● WHAT YOU HAVE TO DO: Scan the records below for the line with "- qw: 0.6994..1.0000" and the line with "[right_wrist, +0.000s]". Repeat those two lines and every line between them exactly, and nothing else.

● RECORDS FOR THIS EXERCISE:
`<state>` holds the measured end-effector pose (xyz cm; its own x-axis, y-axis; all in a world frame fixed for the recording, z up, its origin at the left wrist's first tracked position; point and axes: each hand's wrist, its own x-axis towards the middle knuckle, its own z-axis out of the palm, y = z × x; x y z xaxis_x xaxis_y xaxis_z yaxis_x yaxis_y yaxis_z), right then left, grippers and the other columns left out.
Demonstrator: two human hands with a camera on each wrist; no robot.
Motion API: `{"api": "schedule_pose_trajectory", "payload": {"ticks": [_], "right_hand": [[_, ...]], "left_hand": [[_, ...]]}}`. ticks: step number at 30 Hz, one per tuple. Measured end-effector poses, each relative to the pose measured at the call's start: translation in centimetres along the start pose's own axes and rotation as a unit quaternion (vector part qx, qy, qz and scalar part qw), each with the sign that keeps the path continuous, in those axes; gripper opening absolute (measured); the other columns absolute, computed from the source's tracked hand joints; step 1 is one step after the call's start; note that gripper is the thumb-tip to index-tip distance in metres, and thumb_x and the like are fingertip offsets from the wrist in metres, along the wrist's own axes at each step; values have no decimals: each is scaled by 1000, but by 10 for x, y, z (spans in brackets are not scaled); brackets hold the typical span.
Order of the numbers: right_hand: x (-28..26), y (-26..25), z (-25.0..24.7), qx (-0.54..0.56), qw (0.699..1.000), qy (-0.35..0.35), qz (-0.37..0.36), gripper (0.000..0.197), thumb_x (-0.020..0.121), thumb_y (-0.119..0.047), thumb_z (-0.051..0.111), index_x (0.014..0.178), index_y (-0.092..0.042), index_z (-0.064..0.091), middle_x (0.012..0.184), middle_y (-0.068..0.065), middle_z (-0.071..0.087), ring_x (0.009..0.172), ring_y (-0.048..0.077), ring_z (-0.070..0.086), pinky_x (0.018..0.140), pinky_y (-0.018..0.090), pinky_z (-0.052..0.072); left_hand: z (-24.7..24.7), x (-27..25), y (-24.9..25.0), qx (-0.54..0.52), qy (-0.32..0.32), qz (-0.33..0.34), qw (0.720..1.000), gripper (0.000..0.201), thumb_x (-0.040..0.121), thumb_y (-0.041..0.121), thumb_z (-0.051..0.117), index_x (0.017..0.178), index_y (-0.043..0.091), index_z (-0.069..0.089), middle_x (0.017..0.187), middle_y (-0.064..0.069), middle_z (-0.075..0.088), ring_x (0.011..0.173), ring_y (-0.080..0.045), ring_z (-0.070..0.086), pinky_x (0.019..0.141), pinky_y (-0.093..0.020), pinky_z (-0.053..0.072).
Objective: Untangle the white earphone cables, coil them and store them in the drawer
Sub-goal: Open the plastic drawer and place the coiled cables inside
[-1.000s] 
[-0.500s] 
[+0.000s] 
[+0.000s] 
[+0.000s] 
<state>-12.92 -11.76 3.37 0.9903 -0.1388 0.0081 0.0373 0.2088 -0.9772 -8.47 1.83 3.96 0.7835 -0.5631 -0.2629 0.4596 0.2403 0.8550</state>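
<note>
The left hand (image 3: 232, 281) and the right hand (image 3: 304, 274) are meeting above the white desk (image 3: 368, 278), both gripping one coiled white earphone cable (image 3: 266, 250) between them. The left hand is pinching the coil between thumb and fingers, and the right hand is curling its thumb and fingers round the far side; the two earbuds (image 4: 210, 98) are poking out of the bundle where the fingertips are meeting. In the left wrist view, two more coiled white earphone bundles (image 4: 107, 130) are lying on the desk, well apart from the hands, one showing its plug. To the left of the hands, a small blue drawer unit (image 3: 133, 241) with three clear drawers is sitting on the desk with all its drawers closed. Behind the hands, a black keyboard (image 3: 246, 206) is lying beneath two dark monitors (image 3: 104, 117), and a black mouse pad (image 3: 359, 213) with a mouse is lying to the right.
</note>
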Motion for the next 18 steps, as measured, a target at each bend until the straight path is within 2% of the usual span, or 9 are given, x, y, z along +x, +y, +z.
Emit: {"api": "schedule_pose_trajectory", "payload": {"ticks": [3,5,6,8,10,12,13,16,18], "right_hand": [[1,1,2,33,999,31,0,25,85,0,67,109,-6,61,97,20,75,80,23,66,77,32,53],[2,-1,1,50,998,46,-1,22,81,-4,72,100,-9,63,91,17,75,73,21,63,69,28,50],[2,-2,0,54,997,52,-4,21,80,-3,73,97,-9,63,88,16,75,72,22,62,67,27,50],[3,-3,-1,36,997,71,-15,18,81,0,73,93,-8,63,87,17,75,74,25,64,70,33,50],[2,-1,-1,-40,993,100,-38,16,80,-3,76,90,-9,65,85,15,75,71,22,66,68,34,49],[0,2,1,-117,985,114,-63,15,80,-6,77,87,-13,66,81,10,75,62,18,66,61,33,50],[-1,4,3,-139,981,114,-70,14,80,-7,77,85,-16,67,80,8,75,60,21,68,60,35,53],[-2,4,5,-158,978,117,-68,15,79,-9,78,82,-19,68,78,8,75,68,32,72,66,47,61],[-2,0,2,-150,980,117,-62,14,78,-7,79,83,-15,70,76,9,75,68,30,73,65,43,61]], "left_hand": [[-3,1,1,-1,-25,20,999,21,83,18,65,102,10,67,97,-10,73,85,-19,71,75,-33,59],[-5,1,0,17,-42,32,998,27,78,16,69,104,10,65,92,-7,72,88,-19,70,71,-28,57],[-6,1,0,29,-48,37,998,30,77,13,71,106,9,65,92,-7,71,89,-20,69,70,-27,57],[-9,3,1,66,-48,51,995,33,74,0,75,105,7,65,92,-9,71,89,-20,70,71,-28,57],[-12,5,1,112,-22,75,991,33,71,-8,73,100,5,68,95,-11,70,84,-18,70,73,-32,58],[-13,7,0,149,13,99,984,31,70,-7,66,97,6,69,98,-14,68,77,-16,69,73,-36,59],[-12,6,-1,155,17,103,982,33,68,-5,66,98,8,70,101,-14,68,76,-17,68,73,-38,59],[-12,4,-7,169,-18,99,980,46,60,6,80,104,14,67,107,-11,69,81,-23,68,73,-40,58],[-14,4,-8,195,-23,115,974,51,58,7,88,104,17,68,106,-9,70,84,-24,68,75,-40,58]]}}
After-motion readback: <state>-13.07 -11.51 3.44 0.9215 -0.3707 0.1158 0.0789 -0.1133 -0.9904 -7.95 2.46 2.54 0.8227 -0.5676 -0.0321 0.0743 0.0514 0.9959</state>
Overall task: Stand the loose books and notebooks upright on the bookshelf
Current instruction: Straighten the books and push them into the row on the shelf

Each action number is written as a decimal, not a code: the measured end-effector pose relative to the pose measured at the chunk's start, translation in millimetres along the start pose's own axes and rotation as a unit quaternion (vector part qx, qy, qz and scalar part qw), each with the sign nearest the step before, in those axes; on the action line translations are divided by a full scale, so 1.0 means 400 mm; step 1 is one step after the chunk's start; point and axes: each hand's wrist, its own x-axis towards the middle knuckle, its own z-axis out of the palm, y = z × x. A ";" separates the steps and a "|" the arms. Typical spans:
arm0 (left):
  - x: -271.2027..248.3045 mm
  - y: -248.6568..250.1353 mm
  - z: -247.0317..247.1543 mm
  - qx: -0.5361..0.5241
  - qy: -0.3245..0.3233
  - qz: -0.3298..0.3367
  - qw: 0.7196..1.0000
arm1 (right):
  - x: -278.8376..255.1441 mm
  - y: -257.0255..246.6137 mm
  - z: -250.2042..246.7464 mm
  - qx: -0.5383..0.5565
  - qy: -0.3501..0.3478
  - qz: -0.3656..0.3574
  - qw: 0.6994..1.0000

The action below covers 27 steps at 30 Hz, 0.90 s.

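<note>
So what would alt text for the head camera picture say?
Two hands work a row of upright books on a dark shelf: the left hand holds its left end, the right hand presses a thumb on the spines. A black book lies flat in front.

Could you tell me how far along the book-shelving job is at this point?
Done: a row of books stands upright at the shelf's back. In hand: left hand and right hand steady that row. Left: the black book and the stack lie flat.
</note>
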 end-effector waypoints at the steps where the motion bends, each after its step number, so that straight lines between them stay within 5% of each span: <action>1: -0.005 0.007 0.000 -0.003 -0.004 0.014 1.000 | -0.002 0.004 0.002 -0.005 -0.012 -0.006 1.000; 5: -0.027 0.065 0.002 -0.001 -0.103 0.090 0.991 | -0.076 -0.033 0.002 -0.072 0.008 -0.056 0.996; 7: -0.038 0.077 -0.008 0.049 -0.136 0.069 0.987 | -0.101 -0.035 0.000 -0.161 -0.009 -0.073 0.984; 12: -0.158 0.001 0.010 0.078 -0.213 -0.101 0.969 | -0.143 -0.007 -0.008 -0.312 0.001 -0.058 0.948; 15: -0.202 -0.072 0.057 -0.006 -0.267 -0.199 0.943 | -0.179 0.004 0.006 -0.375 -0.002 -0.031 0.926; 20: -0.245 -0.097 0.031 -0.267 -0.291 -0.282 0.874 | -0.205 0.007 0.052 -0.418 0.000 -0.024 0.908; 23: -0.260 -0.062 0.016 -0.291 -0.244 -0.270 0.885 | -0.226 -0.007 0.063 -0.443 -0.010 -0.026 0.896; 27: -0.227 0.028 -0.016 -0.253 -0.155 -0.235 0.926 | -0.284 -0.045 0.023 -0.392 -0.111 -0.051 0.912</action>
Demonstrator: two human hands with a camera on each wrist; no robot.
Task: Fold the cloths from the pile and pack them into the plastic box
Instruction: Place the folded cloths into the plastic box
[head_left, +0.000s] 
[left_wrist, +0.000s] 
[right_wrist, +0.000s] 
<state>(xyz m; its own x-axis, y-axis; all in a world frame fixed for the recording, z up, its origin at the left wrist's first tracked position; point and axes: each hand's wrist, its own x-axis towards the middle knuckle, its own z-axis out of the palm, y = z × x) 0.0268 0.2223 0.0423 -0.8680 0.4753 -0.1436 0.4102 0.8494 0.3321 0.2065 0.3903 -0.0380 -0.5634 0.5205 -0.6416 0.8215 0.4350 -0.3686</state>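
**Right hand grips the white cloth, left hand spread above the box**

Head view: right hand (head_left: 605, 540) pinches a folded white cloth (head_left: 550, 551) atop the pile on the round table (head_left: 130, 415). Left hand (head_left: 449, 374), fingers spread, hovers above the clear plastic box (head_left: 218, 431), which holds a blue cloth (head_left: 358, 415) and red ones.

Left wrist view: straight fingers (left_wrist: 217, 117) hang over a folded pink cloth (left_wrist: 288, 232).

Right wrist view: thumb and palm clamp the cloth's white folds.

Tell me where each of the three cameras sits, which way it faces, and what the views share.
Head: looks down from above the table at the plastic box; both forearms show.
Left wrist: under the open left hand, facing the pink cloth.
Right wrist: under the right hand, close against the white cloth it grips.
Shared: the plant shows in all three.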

● EXERCISE RESPONSE:
  - qw: 0.6994..1.0000

The action below covers 27 steps at 30 Hz, 0.90 s.

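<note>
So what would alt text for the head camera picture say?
Two hands work a row of upright books on a dark shelf: the left hand holds its left end, the right hand presses a thumb on the spines. A black book lies flat in front.

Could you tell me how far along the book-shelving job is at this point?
Done: a row of books stands upright at the shelf's back. In hand: left hand and right hand steady that row. Left: the black book and the stack lie flat.
</note>
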 end-effector waypoints at the steps where the motion bends, each after its step number, so that straight lines between them stay within 5% of each span: <action>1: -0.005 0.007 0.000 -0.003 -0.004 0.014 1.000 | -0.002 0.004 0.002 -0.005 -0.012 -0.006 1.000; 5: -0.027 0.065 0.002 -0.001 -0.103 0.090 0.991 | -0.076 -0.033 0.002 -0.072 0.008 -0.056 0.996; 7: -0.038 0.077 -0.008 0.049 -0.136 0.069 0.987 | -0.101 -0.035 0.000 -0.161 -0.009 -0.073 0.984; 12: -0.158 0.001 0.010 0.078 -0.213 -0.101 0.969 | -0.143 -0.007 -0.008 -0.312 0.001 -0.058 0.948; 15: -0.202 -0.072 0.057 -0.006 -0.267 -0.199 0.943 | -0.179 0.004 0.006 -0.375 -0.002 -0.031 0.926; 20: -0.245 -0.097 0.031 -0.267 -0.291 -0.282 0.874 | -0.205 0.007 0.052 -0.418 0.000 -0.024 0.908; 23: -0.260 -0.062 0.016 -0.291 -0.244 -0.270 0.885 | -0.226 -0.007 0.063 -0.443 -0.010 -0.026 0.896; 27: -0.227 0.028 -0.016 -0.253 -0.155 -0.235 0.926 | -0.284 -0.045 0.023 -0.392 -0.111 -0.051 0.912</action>
Demonstrator: two human hands with a camera on each wrist; no robot.
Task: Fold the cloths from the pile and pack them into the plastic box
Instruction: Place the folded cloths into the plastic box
[head_left, +0.000s] 
[left_wrist, +0.000s] 
[right_wrist, +0.000s] 

The exercise calls for nothing more than this answer.